• What to work on: Copy every line that contains the string "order" from the entries below.

• Data excerpts:
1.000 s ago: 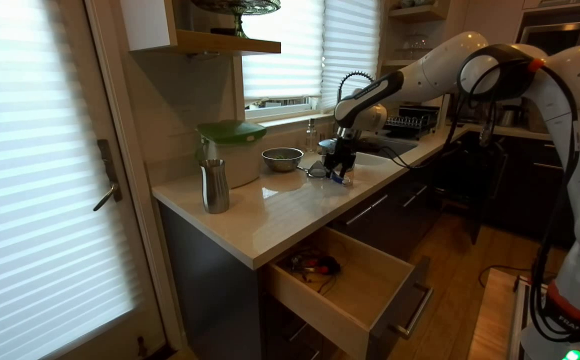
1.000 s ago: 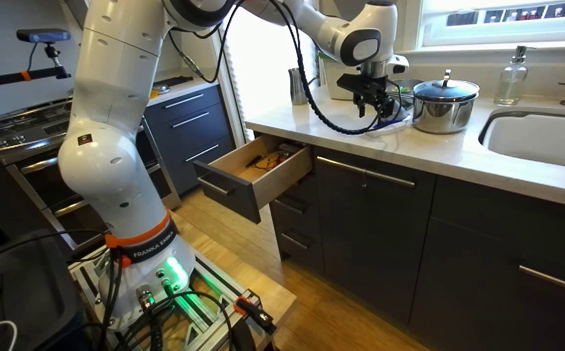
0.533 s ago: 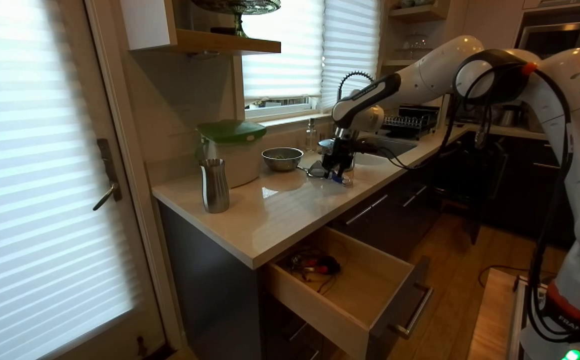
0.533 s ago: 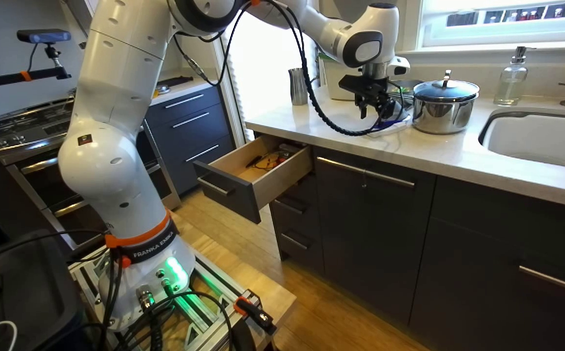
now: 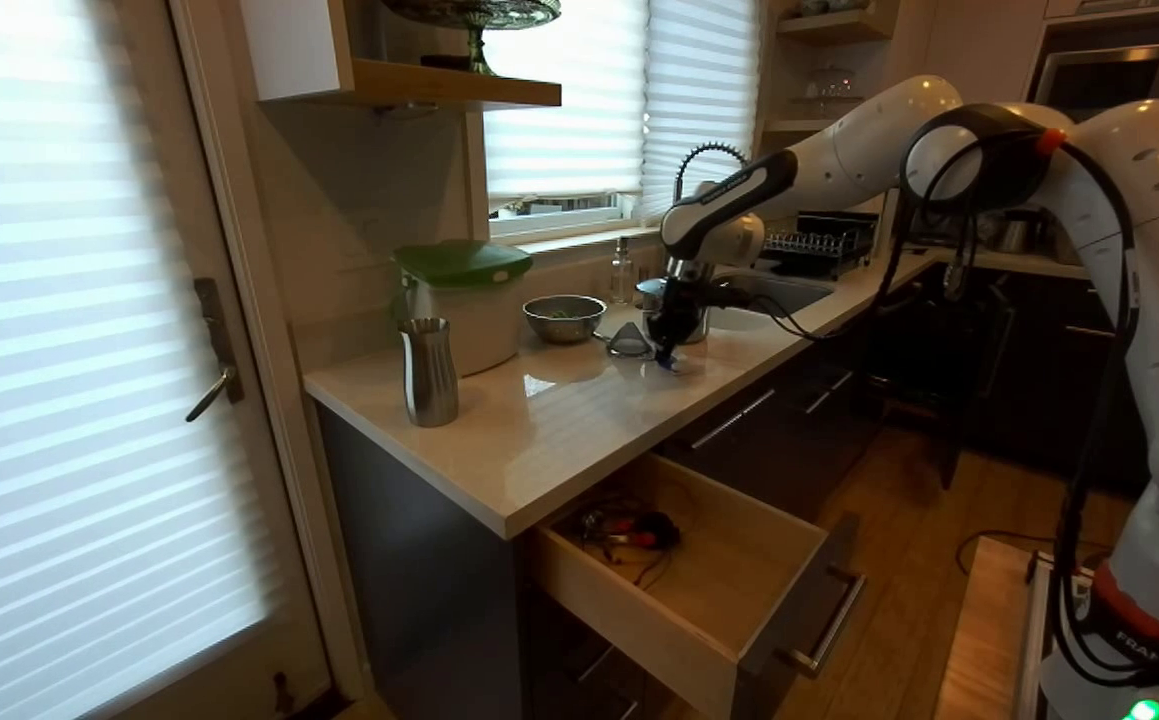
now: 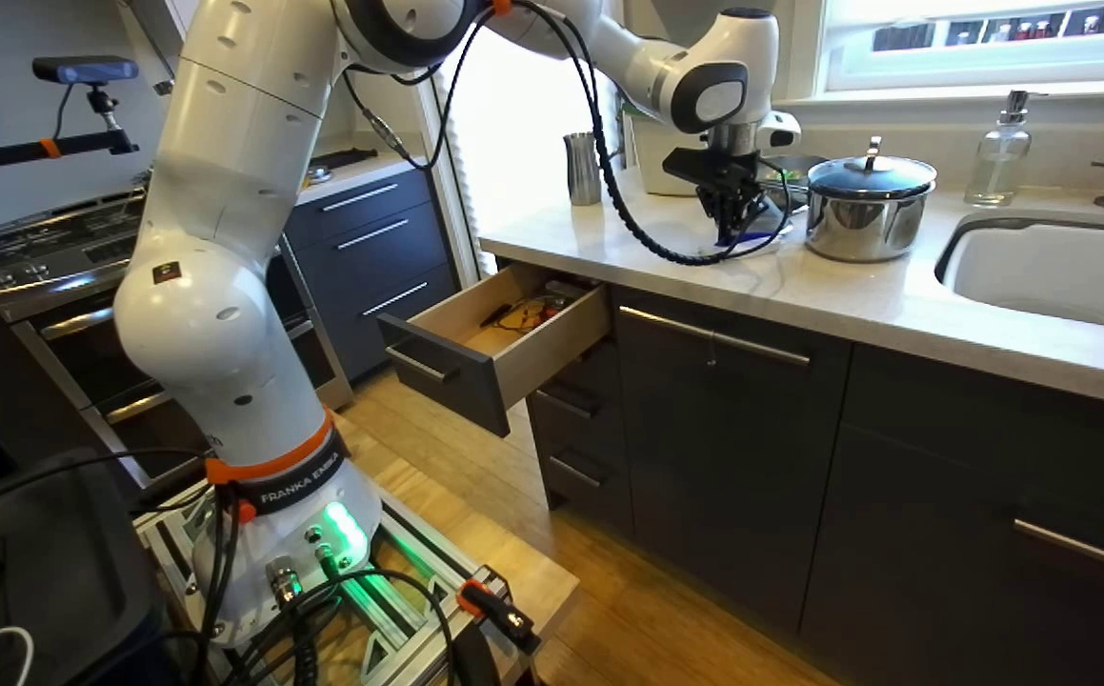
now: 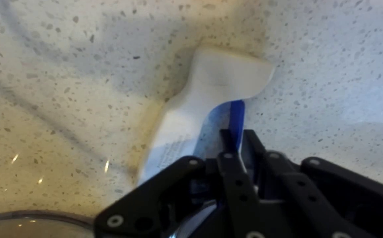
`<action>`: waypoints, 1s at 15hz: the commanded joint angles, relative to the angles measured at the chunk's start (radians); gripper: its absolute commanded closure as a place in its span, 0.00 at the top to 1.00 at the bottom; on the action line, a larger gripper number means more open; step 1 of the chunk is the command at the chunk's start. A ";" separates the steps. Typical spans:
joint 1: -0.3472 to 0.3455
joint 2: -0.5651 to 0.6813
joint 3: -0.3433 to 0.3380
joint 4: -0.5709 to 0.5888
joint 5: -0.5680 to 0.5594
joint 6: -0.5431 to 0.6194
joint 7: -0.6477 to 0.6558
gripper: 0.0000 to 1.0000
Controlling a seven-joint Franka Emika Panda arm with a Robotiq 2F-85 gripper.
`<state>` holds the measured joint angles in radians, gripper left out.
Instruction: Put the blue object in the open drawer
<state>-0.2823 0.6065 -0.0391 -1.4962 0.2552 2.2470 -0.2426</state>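
"Blue strip (image 7: 237, 114) is right between my fingers (image 7: 252, 142), one on each side."

"Nice, so you've actually got hold of it?"

"Yep, going by the wrist view. My gripper (image 7: 237, 135) is clamped on that strip, which is part of the blue object (image 7: 198, 115). Heads up, its casing is largely white."

"How's the rest of it sitting?"

"White end (image 7: 227, 72) sticks out ahead of my fingers, and the body runs back beside them, to the left in the wrist view. It's lying lengthwise, right down at the speckled counter (image 7: 310, 109). Can't tell if it's touching."

"What's around you?"

"There's a lidded pot (image 6: 871, 221) near it, plus a grey strainer (image 5: 629, 342) close to my fingers. Bit further off, a metal bowl (image 5: 565, 330). Past that, a green-topped bin (image 5: 477, 320), then a steel canister (image 5: 429, 378) towards the counter's end."

"And the drawer?"

"That's the open drawer (image 5: 639, 630), well apart from me in both exterior views. It's pulled out below the counter, pale wood inside, bar handle (image 6: 416, 363) on the front, and a dark and red tangle (image 5: 653, 531) lies in it."
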 commanded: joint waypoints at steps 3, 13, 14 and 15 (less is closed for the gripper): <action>0.043 -0.009 -0.035 0.033 -0.097 -0.125 0.110 0.01; 0.228 -0.231 0.009 -0.135 -0.287 -0.422 0.170 0.01; 0.253 -0.250 0.025 -0.154 -0.301 -0.435 0.164 0.01; 0.276 -0.263 0.043 -0.169 -0.311 -0.445 0.154 0.01</action>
<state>-0.0688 0.4203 -0.0306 -1.5643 -0.0061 1.8237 -0.0639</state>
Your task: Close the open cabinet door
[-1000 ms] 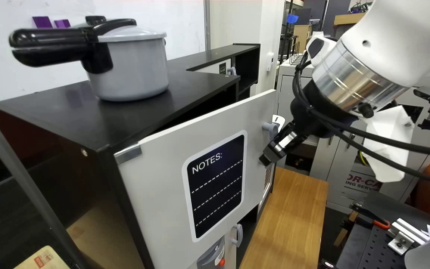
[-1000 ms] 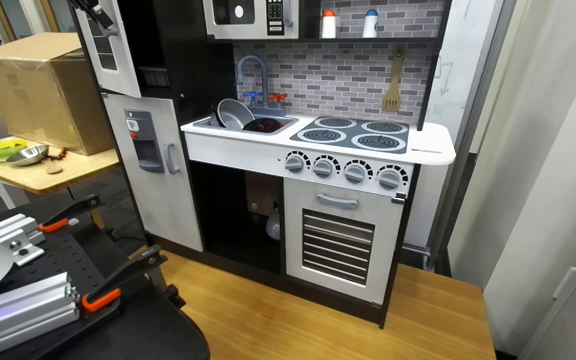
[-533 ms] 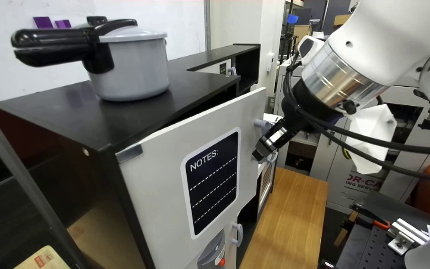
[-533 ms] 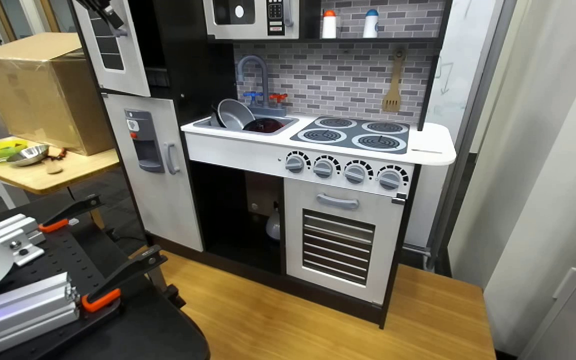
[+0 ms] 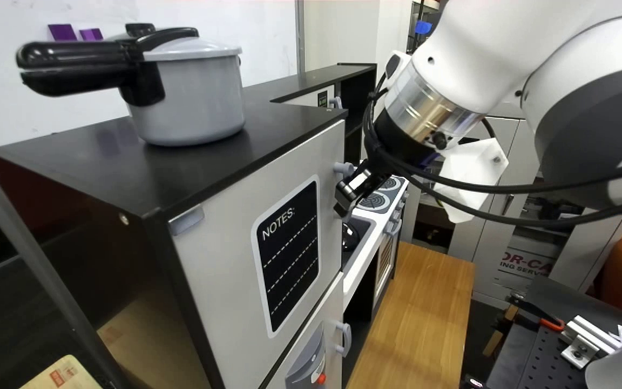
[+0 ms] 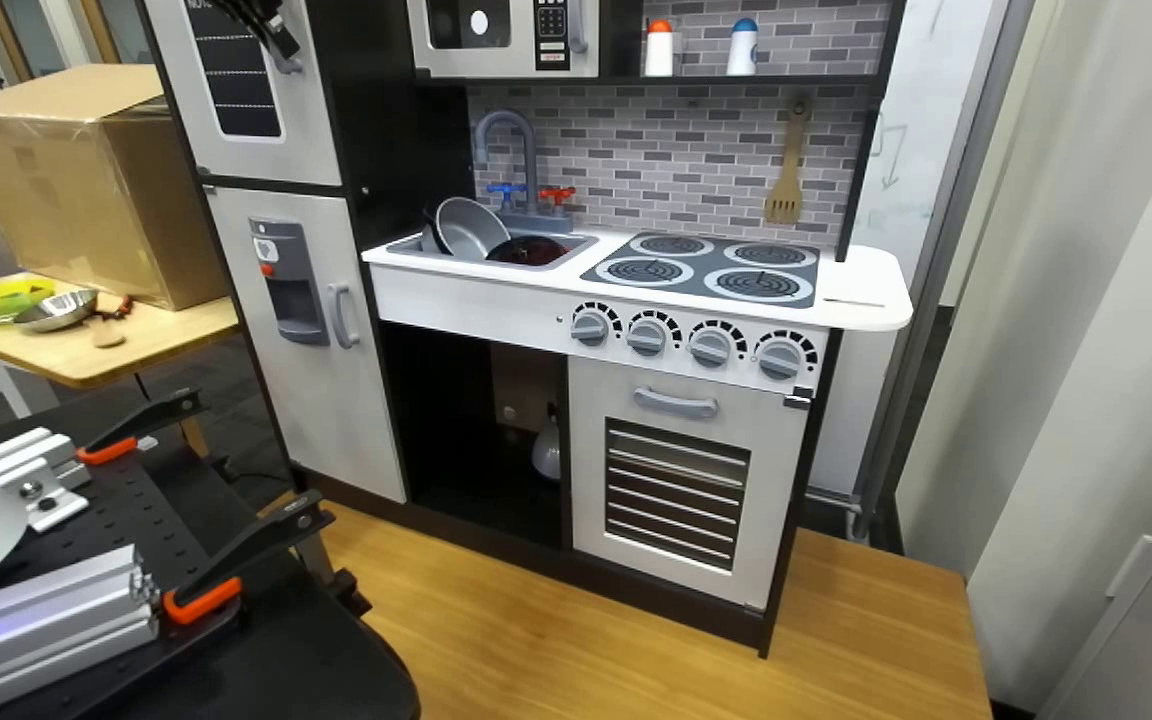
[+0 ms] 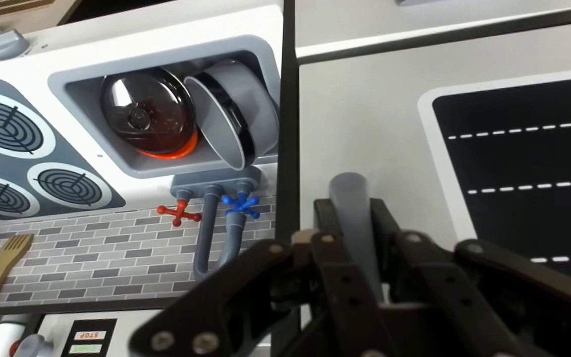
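Pale grey upper cabinet door, its handle clamped by the gripper, sits flush above the lower door. A grey pot stands on the black cabinet top; a wooden platform lies below, a whiteboard behind.

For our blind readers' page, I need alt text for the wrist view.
A black two-fingered gripper grips the grey rounded handle of a flat whitish cabinet door. At picture left, a grey rectangular sink contains round cookware.
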### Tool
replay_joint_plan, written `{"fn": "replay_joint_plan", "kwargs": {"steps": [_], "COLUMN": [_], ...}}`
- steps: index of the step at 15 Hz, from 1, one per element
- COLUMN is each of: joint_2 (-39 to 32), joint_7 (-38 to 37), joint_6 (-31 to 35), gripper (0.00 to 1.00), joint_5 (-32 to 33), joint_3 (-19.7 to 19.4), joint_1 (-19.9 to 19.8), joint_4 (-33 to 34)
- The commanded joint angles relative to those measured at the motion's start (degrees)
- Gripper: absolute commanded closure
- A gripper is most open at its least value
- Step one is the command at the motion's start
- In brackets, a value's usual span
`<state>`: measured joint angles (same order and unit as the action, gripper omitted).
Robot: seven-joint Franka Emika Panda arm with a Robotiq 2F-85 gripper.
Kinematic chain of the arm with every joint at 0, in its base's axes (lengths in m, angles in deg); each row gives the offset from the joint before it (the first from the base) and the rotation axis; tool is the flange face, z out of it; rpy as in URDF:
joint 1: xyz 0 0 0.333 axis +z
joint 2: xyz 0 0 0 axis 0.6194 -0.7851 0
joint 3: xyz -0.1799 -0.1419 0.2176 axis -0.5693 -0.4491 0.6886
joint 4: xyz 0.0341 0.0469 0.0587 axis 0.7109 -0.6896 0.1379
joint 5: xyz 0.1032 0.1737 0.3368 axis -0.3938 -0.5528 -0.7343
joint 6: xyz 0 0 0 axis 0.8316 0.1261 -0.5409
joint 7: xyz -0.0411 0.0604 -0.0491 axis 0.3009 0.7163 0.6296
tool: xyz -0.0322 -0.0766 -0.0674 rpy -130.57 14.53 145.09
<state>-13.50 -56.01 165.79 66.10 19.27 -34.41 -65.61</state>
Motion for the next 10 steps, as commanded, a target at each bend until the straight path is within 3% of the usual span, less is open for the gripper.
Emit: {"fn": "replay_joint_plan", "kwargs": {"steps": [1,5,7,10], "joint_2": [-3.24,-3.5,-3.37,-1.72], "joint_7": [1.13,0.95,1.09,-0.23], "joint_6": [0.69,-0.02,-0.28,-1.37], "gripper": [0.95,0.95,0.55,0.36], "joint_5": [4.68,5.16,4.81,3.96], "joint_3": [-0.32,-0.5,-0.77,-1.31], "joint_1": [-2.64,-2.09,-1.67,0.23], "joint_4": [3.59,3.92,3.8,1.62]}}
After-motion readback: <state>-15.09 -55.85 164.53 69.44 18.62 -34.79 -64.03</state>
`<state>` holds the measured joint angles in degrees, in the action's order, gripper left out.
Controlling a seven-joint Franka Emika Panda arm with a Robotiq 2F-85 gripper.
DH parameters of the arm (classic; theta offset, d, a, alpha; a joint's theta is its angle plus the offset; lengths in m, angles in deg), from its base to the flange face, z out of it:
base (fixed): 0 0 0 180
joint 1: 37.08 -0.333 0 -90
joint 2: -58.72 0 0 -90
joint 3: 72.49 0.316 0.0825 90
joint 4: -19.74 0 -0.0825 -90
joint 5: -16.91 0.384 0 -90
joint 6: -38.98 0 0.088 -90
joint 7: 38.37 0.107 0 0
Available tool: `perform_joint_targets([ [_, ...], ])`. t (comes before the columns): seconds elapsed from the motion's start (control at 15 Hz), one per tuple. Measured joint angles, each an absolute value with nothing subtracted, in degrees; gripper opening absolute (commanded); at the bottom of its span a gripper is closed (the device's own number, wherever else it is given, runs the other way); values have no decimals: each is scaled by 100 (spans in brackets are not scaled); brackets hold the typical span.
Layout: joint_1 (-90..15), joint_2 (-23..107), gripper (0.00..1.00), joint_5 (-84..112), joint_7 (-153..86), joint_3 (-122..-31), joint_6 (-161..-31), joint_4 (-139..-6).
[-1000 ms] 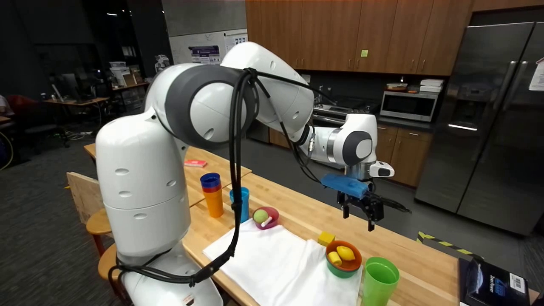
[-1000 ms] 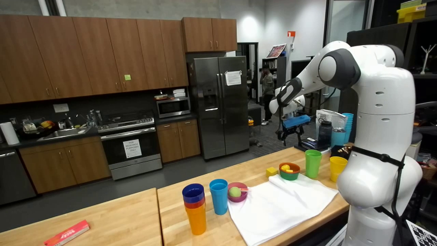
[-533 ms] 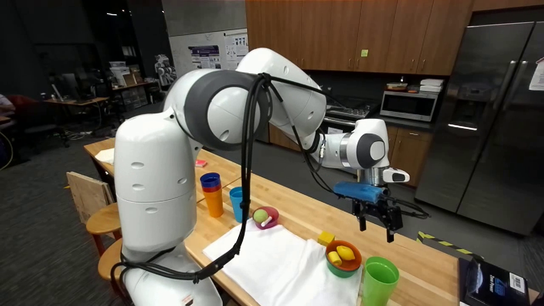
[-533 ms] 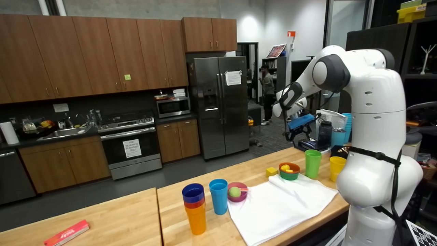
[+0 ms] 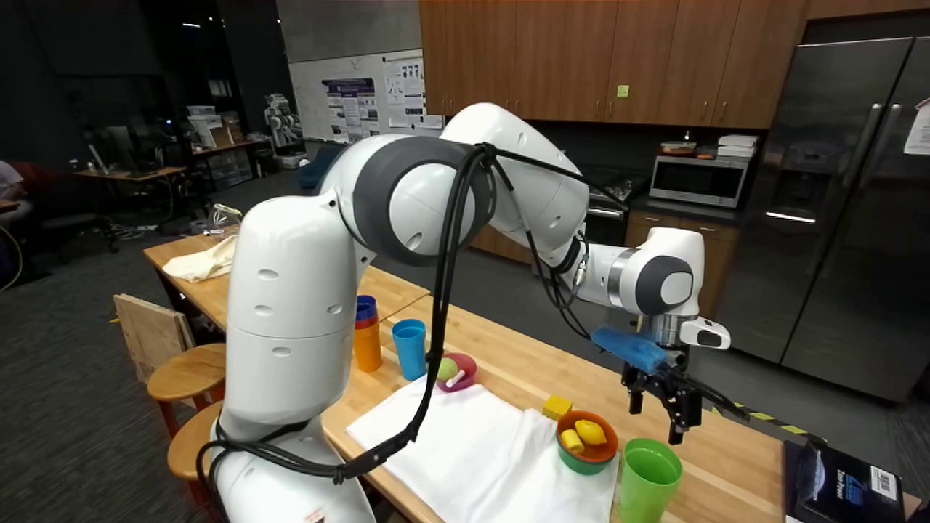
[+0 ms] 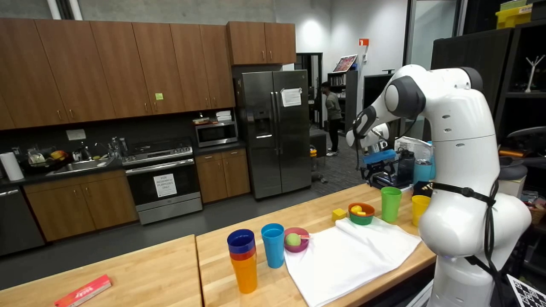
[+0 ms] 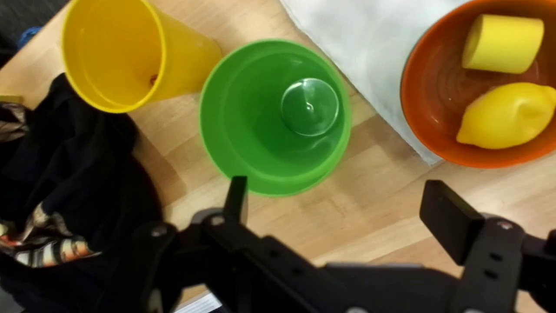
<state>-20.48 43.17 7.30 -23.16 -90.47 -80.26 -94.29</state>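
Note:
My gripper (image 5: 656, 420) is open and empty, above the table near the green cup. Its two black fingers are wide apart in the wrist view (image 7: 339, 195). The green cup (image 7: 256, 126) stands upright; the left finger overlaps its rim in that view, and I cannot tell whether they touch. The cup also shows in both exterior views (image 5: 647, 487) (image 6: 391, 205). An orange bowl (image 7: 434, 108) holds a lemon (image 7: 506, 117) and a yellow cylinder (image 7: 504, 43); it sits inside a green bowl (image 5: 581, 463). A yellow cup (image 7: 191, 61) stands beside the green cup.
A white cloth (image 6: 345, 260) lies under part of the bowls. A yellow block (image 5: 557, 407), pink bowl (image 6: 303, 244) with a green ball (image 6: 293, 239), blue cup (image 6: 273, 246) and stacked cups (image 6: 245, 273) stand along the table. A black box (image 5: 846, 483) and black cloth (image 7: 95, 174) lie near its end.
My open gripper has moved down and towards the green cup and the table end with the black box. The arm has turned with it. The things on the table have not moved.

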Motion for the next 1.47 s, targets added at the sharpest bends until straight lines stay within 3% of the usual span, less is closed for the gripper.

• Written solution:
`<state>`: measured joint angles (same order and unit as the action, gripper omitted).
`<state>` holds the measured joint angles in degrees, in the action's order, gripper left out.

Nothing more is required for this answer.